◆ **Task goal**: In the entries below, which lines run from the one containing "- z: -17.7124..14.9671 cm" to the one containing "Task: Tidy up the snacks"? Copy exactly those lines, ends included, and no others.

··· Excerpted records ···

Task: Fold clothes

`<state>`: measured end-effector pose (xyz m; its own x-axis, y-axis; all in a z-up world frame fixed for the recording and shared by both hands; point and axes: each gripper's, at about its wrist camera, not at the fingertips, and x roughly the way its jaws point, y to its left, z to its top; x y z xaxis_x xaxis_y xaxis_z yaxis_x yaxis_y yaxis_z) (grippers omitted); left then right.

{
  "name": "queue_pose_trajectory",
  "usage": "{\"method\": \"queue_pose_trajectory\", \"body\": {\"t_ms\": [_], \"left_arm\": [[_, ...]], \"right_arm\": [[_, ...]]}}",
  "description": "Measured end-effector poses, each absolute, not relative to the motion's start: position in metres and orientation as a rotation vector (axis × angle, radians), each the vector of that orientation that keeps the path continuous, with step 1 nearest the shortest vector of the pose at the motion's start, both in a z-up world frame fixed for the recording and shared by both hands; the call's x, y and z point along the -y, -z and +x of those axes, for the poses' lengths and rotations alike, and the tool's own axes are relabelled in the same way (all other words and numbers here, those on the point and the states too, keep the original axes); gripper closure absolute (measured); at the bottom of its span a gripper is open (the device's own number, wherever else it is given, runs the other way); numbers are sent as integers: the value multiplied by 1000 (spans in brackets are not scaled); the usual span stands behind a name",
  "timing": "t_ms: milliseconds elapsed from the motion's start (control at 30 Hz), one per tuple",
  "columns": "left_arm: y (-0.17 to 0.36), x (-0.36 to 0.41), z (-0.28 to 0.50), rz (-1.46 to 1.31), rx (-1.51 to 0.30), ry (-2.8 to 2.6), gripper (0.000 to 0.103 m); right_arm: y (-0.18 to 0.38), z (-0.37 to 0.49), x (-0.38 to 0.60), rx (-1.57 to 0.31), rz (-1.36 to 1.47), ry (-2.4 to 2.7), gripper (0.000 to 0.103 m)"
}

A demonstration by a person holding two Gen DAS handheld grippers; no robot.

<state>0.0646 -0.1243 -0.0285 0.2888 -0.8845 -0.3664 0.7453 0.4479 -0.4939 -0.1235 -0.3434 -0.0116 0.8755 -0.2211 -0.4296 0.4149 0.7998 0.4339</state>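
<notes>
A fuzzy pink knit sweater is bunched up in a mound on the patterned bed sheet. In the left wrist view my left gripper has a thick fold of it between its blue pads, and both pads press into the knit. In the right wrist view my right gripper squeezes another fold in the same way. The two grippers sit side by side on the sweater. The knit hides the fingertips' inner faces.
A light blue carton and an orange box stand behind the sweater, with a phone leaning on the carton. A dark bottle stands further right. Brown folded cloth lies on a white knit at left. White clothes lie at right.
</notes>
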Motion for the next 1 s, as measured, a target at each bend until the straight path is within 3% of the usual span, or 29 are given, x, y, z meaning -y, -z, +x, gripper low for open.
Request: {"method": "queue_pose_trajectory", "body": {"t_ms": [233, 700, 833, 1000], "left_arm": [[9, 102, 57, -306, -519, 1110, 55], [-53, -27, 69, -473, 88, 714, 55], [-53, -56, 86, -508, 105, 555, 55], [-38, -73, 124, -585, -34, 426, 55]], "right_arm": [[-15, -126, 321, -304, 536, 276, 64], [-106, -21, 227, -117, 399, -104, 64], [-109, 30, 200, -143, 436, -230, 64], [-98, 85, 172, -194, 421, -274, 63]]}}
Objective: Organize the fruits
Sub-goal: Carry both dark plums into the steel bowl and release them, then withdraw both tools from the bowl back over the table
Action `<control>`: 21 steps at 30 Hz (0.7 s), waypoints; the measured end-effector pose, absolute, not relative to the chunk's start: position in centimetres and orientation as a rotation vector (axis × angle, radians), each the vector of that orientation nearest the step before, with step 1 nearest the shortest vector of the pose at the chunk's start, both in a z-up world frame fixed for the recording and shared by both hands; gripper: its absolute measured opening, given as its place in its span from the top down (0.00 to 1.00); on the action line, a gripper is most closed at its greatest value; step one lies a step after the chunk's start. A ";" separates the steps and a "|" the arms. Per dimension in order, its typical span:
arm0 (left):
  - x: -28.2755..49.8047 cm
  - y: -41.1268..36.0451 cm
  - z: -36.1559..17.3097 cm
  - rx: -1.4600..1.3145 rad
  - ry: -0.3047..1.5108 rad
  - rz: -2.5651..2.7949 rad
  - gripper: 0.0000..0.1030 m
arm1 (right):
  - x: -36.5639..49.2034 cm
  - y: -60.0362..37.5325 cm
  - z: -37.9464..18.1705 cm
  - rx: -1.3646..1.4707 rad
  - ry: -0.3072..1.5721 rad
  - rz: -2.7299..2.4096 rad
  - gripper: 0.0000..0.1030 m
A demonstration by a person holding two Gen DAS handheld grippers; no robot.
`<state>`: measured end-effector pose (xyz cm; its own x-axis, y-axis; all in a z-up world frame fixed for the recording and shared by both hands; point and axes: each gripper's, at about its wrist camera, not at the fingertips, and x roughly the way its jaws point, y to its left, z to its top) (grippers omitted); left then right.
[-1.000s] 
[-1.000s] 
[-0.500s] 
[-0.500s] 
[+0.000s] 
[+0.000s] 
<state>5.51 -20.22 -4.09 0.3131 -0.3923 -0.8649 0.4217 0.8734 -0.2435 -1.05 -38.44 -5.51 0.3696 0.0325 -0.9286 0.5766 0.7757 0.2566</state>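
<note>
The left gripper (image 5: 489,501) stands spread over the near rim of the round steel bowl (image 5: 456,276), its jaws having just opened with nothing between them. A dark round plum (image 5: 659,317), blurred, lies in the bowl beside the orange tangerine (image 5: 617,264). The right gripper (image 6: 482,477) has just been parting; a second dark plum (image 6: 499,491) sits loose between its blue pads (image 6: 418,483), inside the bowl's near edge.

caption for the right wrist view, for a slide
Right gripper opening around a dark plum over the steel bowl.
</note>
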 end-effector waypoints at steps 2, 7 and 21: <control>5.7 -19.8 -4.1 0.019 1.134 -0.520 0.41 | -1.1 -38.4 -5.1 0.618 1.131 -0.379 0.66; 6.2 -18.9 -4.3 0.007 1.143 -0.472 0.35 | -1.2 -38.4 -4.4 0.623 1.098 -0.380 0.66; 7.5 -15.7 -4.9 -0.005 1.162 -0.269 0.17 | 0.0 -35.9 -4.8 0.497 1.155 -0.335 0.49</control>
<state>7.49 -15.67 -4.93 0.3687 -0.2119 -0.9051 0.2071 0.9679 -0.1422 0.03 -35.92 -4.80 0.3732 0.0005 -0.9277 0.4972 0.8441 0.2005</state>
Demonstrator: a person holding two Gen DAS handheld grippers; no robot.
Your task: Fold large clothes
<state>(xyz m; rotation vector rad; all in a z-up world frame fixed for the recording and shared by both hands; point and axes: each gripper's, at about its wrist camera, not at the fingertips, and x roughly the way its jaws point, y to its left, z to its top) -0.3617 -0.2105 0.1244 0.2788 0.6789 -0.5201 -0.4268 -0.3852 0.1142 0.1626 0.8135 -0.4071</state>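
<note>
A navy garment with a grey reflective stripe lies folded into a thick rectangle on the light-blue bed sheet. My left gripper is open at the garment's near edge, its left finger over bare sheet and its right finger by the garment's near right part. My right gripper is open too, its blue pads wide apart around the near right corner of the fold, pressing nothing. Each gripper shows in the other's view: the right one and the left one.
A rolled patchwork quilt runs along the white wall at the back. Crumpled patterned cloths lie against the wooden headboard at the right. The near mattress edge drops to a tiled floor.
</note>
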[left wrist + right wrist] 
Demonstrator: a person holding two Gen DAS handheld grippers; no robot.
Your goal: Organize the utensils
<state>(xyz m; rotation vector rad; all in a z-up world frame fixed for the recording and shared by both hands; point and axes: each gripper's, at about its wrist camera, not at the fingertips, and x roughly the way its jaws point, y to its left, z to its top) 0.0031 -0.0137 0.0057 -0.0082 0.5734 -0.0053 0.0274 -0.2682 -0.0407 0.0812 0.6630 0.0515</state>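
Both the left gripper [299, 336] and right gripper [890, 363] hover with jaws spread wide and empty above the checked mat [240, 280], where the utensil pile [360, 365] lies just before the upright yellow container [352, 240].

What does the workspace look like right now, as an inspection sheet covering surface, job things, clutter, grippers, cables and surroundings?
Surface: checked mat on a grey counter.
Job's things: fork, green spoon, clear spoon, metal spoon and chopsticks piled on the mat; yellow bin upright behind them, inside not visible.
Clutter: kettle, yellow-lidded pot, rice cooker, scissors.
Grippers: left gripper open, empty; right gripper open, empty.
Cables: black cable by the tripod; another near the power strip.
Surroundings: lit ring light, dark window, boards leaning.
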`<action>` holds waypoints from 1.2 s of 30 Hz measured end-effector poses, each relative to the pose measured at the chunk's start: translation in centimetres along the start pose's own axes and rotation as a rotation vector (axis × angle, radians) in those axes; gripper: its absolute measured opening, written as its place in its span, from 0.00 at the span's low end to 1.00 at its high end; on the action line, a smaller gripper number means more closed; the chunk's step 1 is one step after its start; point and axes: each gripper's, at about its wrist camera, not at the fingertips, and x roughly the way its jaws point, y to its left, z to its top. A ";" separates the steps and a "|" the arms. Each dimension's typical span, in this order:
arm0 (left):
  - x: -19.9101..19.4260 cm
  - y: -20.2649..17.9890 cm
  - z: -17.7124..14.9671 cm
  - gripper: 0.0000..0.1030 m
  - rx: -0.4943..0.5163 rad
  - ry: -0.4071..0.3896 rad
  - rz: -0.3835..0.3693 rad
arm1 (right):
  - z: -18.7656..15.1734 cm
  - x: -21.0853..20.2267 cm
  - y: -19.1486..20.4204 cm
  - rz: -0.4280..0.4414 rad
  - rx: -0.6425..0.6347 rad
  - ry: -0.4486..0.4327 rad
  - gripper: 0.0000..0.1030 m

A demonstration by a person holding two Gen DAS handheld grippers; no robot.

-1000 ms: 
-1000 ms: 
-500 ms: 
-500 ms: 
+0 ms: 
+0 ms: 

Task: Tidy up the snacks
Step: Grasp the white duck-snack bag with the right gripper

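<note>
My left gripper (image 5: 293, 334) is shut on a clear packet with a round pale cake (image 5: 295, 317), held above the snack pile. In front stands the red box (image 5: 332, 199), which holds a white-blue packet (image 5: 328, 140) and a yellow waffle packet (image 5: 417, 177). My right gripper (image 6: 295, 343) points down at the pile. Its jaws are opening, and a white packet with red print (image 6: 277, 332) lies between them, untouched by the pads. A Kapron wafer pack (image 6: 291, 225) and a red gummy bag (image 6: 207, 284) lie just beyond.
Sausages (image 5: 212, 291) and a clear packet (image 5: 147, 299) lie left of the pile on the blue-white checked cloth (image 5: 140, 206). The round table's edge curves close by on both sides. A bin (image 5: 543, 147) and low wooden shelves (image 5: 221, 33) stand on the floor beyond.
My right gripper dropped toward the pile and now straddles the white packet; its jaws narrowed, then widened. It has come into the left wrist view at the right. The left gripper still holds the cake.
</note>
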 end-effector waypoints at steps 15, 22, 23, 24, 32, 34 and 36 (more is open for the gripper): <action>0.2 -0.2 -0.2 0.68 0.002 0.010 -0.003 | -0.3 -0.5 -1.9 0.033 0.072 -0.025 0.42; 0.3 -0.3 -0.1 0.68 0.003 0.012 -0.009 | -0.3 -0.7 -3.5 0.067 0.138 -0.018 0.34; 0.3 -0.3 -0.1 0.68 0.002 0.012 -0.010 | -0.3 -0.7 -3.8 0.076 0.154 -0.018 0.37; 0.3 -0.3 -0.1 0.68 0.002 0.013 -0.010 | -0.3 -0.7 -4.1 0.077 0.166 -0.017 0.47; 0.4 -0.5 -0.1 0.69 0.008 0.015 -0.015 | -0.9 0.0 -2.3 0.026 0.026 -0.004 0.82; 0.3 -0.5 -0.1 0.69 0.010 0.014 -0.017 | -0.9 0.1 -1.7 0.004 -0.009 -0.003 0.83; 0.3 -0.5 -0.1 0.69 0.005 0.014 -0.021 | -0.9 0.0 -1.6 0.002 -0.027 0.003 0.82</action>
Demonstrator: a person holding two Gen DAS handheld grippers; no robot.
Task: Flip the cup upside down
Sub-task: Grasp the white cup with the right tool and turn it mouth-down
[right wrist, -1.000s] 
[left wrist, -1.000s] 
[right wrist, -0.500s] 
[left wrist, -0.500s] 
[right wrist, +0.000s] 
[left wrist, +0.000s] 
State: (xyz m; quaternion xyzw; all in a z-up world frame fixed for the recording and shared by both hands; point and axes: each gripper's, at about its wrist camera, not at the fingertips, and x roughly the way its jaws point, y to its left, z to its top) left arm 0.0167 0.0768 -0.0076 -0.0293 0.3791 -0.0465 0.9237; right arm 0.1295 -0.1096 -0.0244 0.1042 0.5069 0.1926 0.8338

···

◆ **Written solution**:
  - z: -17.7124..14.9671 cm
  - gripper: 0.0000..0.1030 m
  - rx: -0.4943..0.5163 rad
  - ry: -0.4071..0.3896 rad
  - rz: -0.3835..0.3693 rad
arm1 (right):
  - z: -18.7656..15.1734 cm
  - x: -21.0853..20.2267 cm
  - y: -19.1486..20.4204 cm
  - rz: -0.4280..0.4414 rad
  - rx: -0.6425..0.6347 rad
  - ry: -0.4486..0.4327 rad
  - gripper: 0.0000..0.1030 m

A demonstration by a person holding two Gen DAS handheld grippers; no robot.

-1000 ms: 
-1000 ms: 
-500 ms: 
-500 ms: 
+0 ms: 
+0 ms: 

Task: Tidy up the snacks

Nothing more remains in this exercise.